======== DATASET EXTRACT ========
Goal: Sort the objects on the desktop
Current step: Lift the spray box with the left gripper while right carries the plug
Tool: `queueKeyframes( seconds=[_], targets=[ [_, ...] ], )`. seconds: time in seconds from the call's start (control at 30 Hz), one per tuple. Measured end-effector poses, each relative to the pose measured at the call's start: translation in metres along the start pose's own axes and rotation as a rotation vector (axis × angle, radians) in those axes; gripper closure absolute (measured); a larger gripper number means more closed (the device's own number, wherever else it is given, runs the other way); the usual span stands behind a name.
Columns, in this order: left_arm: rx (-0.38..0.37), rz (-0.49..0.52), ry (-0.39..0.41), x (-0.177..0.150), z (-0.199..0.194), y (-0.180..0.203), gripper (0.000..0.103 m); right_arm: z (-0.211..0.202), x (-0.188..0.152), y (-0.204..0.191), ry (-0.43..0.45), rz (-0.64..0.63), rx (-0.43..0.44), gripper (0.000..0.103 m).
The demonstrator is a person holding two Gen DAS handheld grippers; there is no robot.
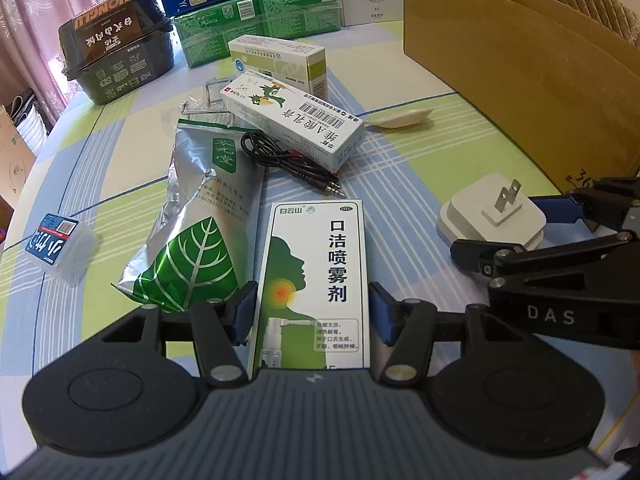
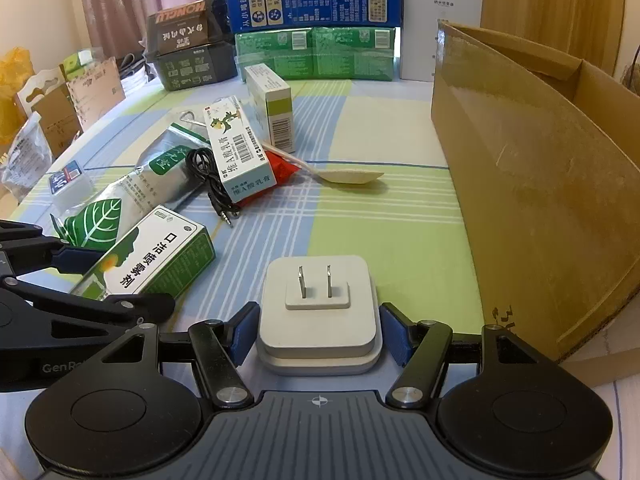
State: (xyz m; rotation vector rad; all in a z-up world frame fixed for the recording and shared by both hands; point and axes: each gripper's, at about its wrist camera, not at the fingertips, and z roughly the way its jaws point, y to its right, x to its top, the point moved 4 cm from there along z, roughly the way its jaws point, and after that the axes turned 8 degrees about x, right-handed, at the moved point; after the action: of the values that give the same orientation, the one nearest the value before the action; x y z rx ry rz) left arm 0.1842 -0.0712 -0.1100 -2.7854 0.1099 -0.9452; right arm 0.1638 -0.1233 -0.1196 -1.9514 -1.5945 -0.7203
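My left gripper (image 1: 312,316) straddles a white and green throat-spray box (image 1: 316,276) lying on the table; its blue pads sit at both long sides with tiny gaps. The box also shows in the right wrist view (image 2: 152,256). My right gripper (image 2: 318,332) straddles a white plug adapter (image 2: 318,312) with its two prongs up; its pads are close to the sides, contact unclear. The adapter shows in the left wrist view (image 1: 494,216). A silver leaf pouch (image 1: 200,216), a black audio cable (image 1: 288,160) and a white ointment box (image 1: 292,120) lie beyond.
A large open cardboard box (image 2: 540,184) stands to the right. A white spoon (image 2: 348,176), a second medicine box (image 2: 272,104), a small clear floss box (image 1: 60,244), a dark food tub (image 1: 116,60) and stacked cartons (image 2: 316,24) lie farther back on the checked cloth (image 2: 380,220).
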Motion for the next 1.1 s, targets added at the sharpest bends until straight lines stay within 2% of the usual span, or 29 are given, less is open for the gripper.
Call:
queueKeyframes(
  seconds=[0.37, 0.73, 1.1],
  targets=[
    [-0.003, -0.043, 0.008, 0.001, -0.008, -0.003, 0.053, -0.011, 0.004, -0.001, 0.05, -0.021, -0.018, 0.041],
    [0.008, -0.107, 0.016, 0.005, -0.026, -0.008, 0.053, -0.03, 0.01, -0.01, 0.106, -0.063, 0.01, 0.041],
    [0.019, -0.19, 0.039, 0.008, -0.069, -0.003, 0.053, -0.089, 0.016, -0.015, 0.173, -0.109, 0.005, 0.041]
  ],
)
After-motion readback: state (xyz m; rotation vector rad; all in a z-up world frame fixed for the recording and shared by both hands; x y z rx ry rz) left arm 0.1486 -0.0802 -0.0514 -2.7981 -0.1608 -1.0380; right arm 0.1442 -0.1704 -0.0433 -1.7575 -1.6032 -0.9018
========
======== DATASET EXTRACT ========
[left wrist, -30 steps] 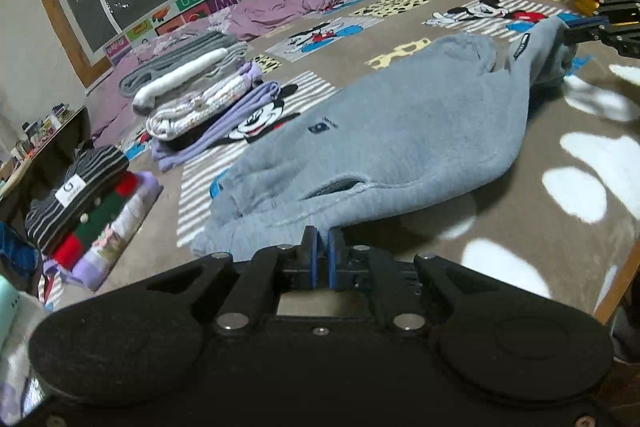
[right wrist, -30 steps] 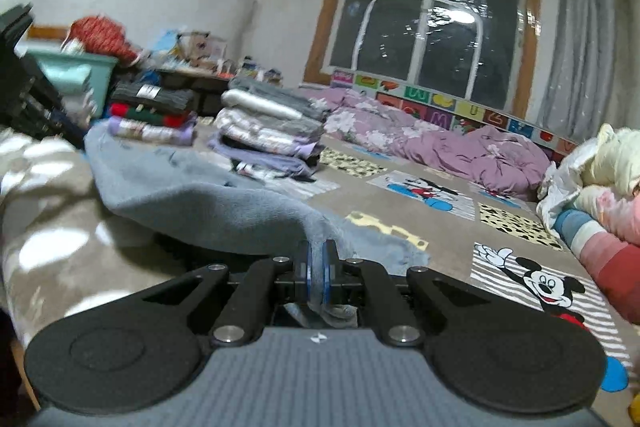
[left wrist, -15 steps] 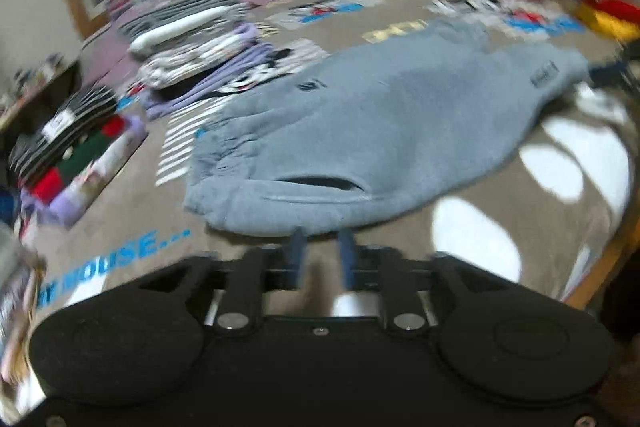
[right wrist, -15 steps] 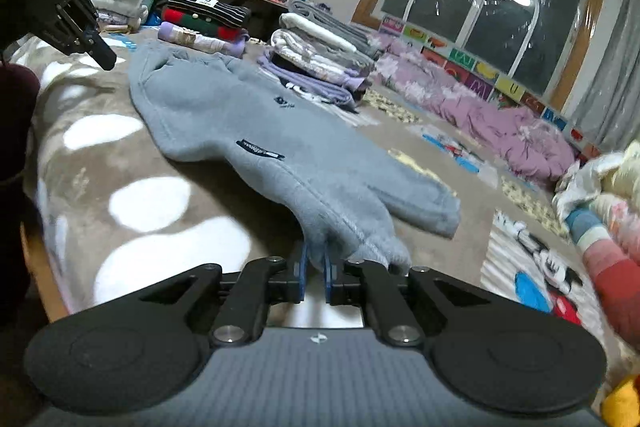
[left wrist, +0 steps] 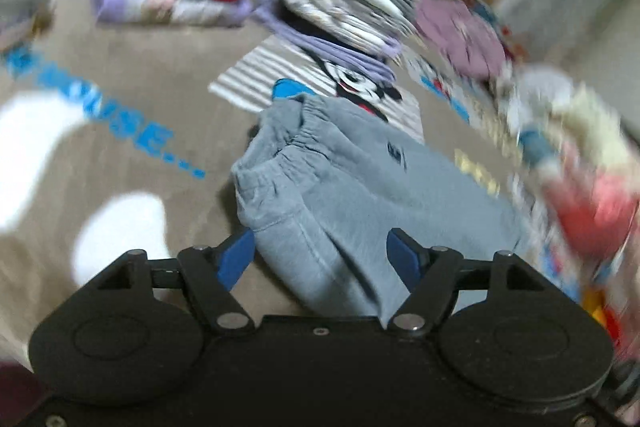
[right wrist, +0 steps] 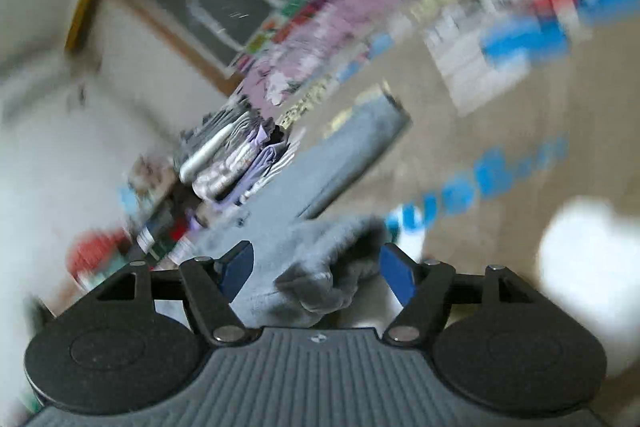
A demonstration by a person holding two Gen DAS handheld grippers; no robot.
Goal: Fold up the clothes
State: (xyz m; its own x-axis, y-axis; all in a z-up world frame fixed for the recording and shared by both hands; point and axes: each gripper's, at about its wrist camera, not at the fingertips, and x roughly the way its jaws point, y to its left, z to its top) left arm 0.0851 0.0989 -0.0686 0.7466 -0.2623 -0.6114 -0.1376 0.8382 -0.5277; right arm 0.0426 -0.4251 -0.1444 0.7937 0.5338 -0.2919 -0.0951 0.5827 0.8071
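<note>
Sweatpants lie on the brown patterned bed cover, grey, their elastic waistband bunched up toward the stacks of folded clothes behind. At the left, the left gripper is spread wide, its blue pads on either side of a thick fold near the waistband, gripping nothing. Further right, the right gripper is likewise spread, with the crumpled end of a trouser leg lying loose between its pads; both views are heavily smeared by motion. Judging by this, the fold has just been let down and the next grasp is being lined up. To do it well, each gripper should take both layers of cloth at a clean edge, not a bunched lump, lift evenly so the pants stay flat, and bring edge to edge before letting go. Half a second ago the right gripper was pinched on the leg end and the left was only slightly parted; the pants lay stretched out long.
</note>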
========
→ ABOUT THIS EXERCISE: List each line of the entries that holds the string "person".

→ SOLVED PROBLEM:
The demonstrator is a person holding two Gen DAS handheld grippers; there is no robot.
A demonstration by a person holding two Gen DAS handheld grippers; no robot.

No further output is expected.